» **Work instruction**: Give the data again exactly, stopping after the "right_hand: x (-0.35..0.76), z" line.

[Collected data — start]

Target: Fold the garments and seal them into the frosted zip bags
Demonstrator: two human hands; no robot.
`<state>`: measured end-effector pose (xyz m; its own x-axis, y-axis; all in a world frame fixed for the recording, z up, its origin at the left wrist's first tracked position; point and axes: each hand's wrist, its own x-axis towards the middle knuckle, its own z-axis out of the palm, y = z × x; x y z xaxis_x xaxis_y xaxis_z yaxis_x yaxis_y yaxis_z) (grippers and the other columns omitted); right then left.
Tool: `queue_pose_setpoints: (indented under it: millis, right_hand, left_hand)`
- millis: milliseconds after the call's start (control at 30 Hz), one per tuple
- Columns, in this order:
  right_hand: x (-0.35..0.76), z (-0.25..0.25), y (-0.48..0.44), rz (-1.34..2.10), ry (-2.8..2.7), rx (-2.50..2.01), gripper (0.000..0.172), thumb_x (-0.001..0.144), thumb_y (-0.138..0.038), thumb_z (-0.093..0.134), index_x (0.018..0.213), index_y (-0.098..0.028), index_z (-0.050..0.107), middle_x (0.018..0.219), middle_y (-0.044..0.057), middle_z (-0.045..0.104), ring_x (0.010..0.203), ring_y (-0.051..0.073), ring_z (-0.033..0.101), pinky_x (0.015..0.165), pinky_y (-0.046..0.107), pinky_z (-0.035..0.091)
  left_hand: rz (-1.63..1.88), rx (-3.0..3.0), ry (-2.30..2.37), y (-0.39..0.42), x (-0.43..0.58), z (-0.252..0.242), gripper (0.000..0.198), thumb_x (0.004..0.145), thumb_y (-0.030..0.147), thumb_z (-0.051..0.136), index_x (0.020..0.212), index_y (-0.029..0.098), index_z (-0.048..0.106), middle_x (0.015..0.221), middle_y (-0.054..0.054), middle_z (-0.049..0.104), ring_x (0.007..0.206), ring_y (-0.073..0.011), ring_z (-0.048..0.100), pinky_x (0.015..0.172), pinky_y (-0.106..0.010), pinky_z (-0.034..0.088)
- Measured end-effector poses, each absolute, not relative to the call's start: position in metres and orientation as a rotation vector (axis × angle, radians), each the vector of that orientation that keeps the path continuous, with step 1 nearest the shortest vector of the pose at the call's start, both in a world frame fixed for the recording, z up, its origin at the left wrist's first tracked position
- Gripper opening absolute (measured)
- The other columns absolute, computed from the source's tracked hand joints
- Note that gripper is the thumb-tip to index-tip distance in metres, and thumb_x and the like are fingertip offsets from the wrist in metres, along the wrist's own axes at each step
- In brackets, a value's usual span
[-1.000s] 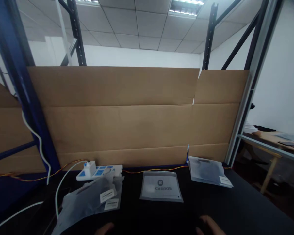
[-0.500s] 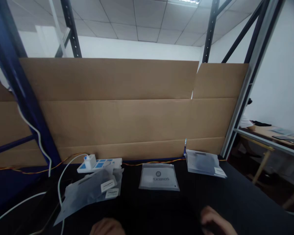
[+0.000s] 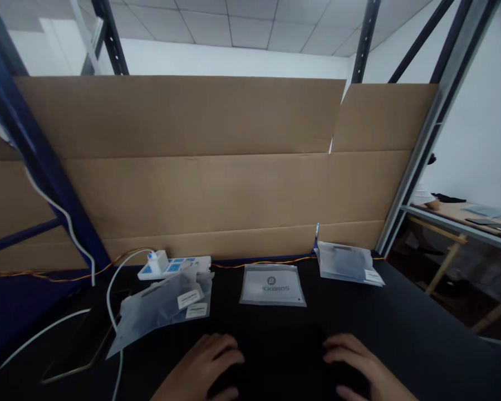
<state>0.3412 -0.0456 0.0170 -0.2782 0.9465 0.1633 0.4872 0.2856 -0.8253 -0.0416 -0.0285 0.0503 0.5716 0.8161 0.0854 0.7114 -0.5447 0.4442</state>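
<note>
My left hand [image 3: 200,365] and my right hand [image 3: 361,367] rest low on the black tabletop [image 3: 421,334], a shoulder's width apart. The fingers of both are curled, thumbs underneath, around something dark that blends with the table; I cannot make it out. Just beyond the hands lies a flat grey plastic bag with a printed logo [image 3: 273,284]. A crumpled pile of grey bags with white labels [image 3: 162,303] lies ahead of the left hand. Another stack of grey bags [image 3: 346,264] sits at the back right.
A cardboard wall [image 3: 217,189] closes off the back of the table. A white and blue power strip [image 3: 173,266] with a plug lies at its foot, with white cables [image 3: 112,301] trailing left. A blue rack post [image 3: 37,150] stands left, a grey post [image 3: 417,161] right, a wooden table [image 3: 471,214] beyond.
The view has tilted downward. Both hands have come forward into view from the bottom edge and now show curled fingers.
</note>
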Motion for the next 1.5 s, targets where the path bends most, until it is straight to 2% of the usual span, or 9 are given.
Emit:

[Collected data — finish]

» **Task result**:
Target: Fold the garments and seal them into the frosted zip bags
Demonstrator: two human hands; no robot.
`<state>`: measured end-effector pose (xyz m; its own x-axis, y-axis; all in a world frame fixed for the recording, z up, its origin at the left wrist's first tracked position; point and axes: each hand's wrist, its own x-axis towards the middle knuckle, its own z-axis out of the palm, y = z × x; x y z xaxis_x xaxis_y xaxis_z yaxis_x yaxis_y yaxis_z) (grippers and the other columns omitted); right then left.
Tool: `queue_pose_setpoints: (indented under it: millis, right_hand, left_hand)`
- millis: milliseconds after the call's start (control at 30 Hz), one per tuple
- Columns, in this order:
  right_hand: x (-0.35..0.76), z (-0.25..0.25), y (-0.48..0.44), rz (-1.34..2.10), ry (-2.8..2.7), rx (-2.50..2.01), gripper (0.000..0.172), thumb_x (-0.001..0.144), thumb_y (-0.138..0.038), thumb_z (-0.093..0.134), index_x (0.018..0.213), index_y (-0.098..0.028), index_z (-0.050..0.107), middle_x (0.018..0.219), middle_y (-0.044..0.057), middle_z (-0.045..0.104), ring_x (0.010..0.203), ring_y (-0.051..0.073), ring_z (-0.033..0.101), pinky_x (0.015..0.165), pinky_y (-0.046..0.107), pinky_z (-0.035..0.091)

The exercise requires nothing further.